What is the air temp at a supply reg. and return grill?
Make sure your outdoor coil is clean.
Make sure the returns are not sucking attic air.
Do you have an attic fan to help keep it cool?
Do you have a box where the power co. can turn off your unit at peak times?


----------



## AllanJ (Nov 24, 2007)

Also make sure the interior coil is clean and filters cleaned/replaced.

Can you tell whether the heat pump (compressor) is running a lot or just a little or continuously?

Unusual short cycling could mean the Freon level is low; you need the "system recharged".


----------



## beenthere (Oct 11, 2008)

Hard start kit he put on. Covered up the real problem for those few days.

You need someone that can actually check the full operation of the system. And not just look at a pressure reading and guess its charge is ok.

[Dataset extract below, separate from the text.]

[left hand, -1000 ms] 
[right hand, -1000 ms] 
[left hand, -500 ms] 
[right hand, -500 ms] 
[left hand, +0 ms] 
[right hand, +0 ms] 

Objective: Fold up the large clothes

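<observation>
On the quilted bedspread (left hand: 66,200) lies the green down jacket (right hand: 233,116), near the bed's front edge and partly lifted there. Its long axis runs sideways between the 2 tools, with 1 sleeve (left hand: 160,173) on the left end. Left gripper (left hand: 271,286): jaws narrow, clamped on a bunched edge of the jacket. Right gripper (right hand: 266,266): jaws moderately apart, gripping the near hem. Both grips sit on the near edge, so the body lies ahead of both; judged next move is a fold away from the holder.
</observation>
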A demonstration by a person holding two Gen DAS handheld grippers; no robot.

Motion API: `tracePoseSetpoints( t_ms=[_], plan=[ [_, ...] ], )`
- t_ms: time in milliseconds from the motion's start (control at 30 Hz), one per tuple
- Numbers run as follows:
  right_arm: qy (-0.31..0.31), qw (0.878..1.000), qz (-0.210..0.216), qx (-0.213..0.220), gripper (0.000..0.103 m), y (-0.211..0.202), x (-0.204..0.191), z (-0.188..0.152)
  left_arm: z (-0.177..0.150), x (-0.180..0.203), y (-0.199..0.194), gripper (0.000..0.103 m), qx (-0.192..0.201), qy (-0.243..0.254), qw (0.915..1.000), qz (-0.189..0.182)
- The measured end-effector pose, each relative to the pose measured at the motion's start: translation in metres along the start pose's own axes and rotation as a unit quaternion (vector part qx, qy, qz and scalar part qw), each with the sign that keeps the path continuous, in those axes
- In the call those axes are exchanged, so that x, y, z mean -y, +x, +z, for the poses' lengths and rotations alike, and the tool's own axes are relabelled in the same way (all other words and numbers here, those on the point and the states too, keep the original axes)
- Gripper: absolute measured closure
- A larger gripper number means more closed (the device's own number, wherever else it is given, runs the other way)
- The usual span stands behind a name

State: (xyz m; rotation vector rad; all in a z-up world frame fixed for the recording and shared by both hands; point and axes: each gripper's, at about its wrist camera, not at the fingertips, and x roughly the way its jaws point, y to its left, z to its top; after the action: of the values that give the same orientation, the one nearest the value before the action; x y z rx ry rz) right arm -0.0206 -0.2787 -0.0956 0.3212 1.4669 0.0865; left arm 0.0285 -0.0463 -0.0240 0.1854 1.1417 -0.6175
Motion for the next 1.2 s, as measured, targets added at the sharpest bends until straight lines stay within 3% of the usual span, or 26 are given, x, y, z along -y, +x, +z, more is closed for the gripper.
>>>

How often do you change your air filter. Could have a dirty coil. And be flooding the compressor. Could be a dirty outdoor coil, and the compressor is getting too hot, and shutting down on its internal thermal protection, when it tries to restart.


----------



## Thurman (Feb 9, 2009)

I'm with "mike", did the service man check the air temp _*as it*_ leaves at least three (3) supply registers at different areas of the home and the return air grill? Did the service people offer to/or even clean the coils of the unit? The temp of the air as it leaves the supply registers is important, as well as the air entering the return duct box. An attic fan to remove *any* hot air during this oppressive heat wave is essential. Many of us feel share your situation at this time. I have a 3 1/2 ton "Heavy-Duty" unit on a 1960 sq. ft. home which is well insulated BUT--I have had to raise the temp to 76º inside during the hours between 10 A.M.--5 P.M. to keep the unit from running constantly. I don't like to run it constantly--my POCO does. I've gotten used to having it set a little higher at night and use small oscillating fans to help stay cool during this heat wave. Check those temps, clean those coils, put in an attic fan--IF these have not been done. We'll make it through this, then complain of cold weather. David


----------



## BWLoveland (Jul 24, 2010)

Thanks for the advice so far. To answer the questions...

Neither one cleaned the coils that I saw, although neither one said they needed it. We change the a/c filter about every 3-4 weeks. Speaking of the filter, when the a/c kicks on, I can actually hear the "pop" from the filter flexing due to the suction in the return. Does this mean that I need an additional return as I have only one? would that help with the effeciency?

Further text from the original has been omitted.